Ambientes quentes e úmidos, como as saunas, onde há maior risco de proliferação de patógenos, também devem ser evitados, sugere Costa, do HC-FMUSP.
Quanto aos profissionais de saúde que cuidam de pacientes com infecção suspeita ou confirmada pela monkeypox, bem como aqueles que manuseiam amostras do vírus, a OMS recomenda que "devem ser implementadas medidas-padrão de controle de infecção".
Para o vice-presidente da SBI, é urgente que os profissionais da saúde no Brasil sejam treinados a identificar os quadros clínicos da doença, nem sempre óbvios —ele, por exemplo, já atendeu um paciente que apresentava apenas uma pequena lesão no queixo, semelhante a uma espinha.

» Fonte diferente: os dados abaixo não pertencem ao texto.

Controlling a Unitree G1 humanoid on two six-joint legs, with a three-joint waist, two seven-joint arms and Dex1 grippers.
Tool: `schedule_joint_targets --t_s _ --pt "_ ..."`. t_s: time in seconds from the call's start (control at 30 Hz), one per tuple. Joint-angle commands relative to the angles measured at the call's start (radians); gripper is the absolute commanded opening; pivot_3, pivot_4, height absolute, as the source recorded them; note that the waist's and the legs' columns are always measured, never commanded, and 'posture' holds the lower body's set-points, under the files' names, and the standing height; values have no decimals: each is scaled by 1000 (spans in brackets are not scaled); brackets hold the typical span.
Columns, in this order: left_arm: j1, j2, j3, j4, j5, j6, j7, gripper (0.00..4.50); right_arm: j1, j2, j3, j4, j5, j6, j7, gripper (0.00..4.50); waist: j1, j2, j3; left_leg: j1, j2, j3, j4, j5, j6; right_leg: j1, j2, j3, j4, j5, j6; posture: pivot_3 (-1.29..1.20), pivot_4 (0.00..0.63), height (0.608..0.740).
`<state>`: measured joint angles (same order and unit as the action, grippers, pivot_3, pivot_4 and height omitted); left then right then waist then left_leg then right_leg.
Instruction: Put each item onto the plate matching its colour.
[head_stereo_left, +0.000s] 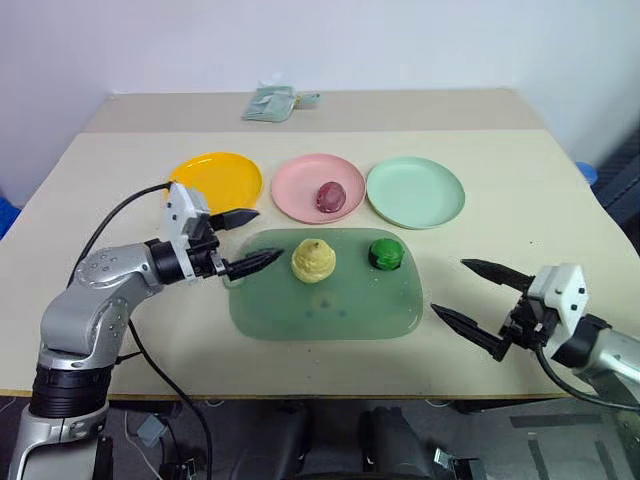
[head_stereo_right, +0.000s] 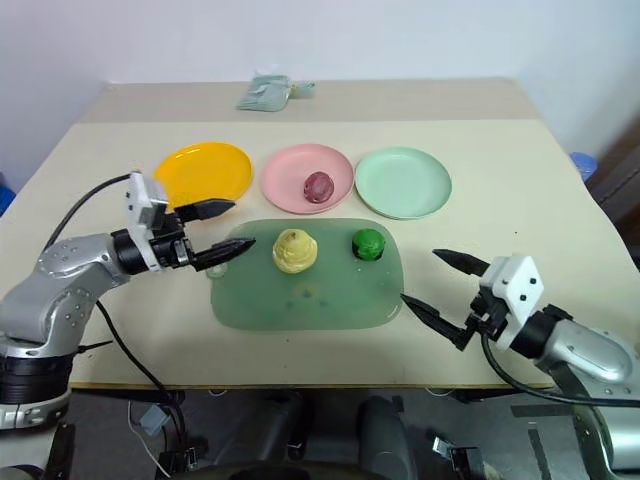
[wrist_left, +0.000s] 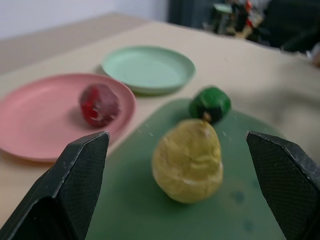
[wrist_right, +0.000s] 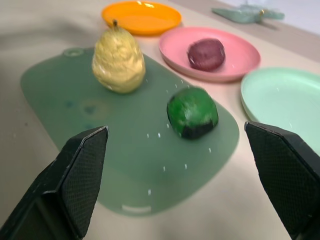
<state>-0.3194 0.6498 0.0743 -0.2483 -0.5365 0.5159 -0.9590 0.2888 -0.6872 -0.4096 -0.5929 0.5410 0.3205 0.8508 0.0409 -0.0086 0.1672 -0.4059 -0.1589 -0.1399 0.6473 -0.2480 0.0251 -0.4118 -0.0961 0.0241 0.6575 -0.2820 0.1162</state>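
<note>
Maroon ball (head_stereo_left: 330, 196) already resting on the pink plate (head_stereo_left: 300, 182); yellow pear (head_stereo_left: 313, 260) and green ball (head_stereo_left: 385, 253) sitting on the green board (head_stereo_left: 320, 310), pear toward its orange-plate (head_stereo_left: 215, 180) side, ball toward its mint-plate (head_stereo_left: 415, 192) side. Left gripper (head_stereo_left: 248, 240) at the board's left edge and right gripper (head_stereo_left: 478, 295) off its right corner, both spread wide and holding nothing. Probably light, hard plastic toys: ball smooth and prone to rolling, best pinched across its middle; pear lumpier, best taken around the fat lower body.
</note>
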Motion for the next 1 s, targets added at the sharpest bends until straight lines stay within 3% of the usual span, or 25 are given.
schedule_joint_targets --t_s 0.03,0.33,0.6,0.77,1.0 --pt "-21 -3 -59 41 87 -95 -8 4481 -6 -6 -28 -53 26 6 -24 4500 -1 0 0 0 0 0 0 0 0 0 0 0 0 0 0 0 150 740" --pt "-104 -143 -176 184 224 -198 73 4481 -25 -5 -26 -81 44 29 -75 4500 0 0 0 0 0 0 0 0 0 1 0 -1 -2 0 0 0 150 740" --pt "-111 -213 -227 229 242 -200 70 4481 -33 -14 -25 -135 62 70 -116 4500 -1 0 0 0 0 0 0 0 0 1 0 -1 -2 0 0 0 150 740" --pt "-126 -240 -223 301 257 -238 69 3146 -63 -22 -18 -125 69 83 -122 4500 1 0 0 0 0 0 0 0 0 1 0 -1 -2 0 0 0 150 740" --pt "-116 -293 -127 330 234 -297 177 3146 -82 -22 -4 -119 64 84 -122 4500 0 0 0 0 0 0 0 1 -1 1 0 -1 -3 0 0 0 150 740"
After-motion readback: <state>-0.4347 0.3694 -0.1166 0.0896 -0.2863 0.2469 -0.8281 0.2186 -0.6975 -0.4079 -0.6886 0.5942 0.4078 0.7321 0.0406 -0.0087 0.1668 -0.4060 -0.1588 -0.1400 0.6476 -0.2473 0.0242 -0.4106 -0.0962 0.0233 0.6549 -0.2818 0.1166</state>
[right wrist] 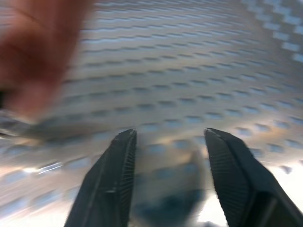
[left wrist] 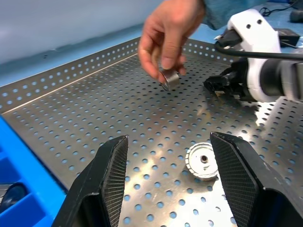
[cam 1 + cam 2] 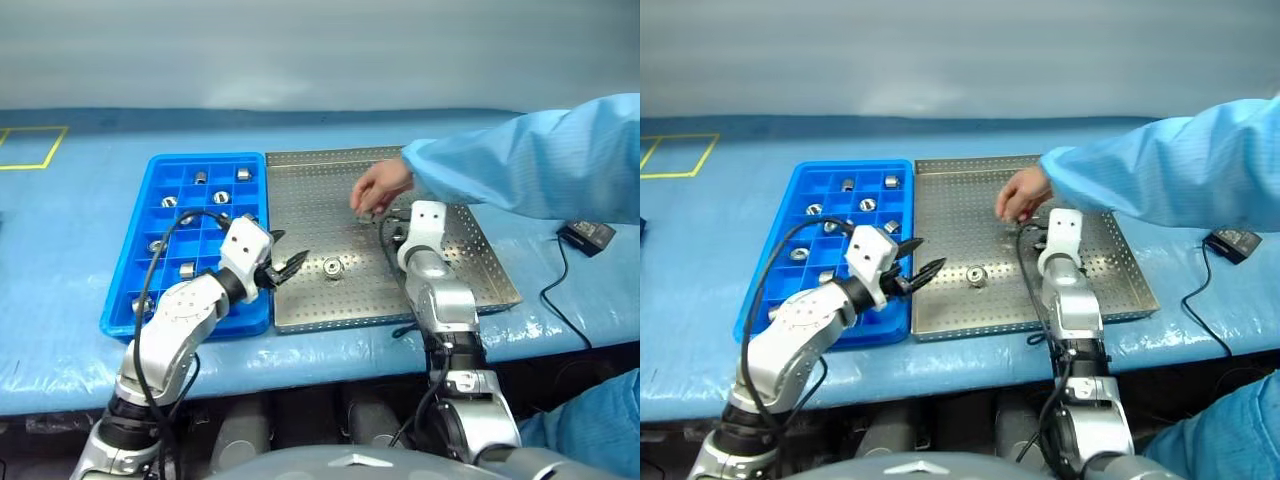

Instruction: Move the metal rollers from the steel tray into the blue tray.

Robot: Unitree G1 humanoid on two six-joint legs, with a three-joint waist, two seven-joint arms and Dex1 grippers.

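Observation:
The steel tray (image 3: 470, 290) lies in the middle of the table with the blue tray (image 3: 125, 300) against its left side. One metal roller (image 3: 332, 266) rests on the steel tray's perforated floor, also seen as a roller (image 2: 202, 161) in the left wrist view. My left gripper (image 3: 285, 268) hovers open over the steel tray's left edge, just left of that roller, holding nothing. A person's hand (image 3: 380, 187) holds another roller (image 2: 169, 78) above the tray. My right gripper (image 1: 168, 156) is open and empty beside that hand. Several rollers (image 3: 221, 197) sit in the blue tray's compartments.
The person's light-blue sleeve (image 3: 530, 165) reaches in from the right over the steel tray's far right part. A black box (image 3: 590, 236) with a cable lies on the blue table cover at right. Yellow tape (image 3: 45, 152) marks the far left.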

"Às vezes, a doença tem características tênues, por isso é tão necessário discutir e investir em educação médica continuada com os profissionais de saúde. A gente tem que testar mais pessoas para poder descobrir os casos, caso contrário não será possível fazer o contingenciamento do surto", diz Barbosa.
"Estamos vendo esse salto de número de casos, mas é apenas a pontinha do iceberg", alerta.
Damaso, da UFRJ, também enfatiza que a vigilância e a identificação rápida de novos casos são fundamentais para a contenção do surto.
Ainda em termos de prevenção coletiva, a virologista aponta a importância de vacinar os grupos indicados pela OMS, incluindo profissionais da saúde que estão envolvidos no diagnóstico da doença ou no trabalho com o vírus em laboratório, assim como os homens que fazem sexo com homens que queiram se imunizar como uma forma de prevenção.
Nesta semana, o secretário de vigilância do ministério da Saúde, Arnaldo Medeiros, declarou ao jornal O Globo que a pasta cogita criar um comitê de segurança dedicado especificamente à varíola dos macacos no Brasil.
A pasta está planejando a compra de imunizantes usados para combater a varíola humana —erradicada desde 1980, segundo a OMS— para trabalhadores de saúde e pessoas em constante contato com esse público, segundo Medeiros. O quantitativo esperado é de 50 mil doses iniciais, previstas para chegar ainda esse ano.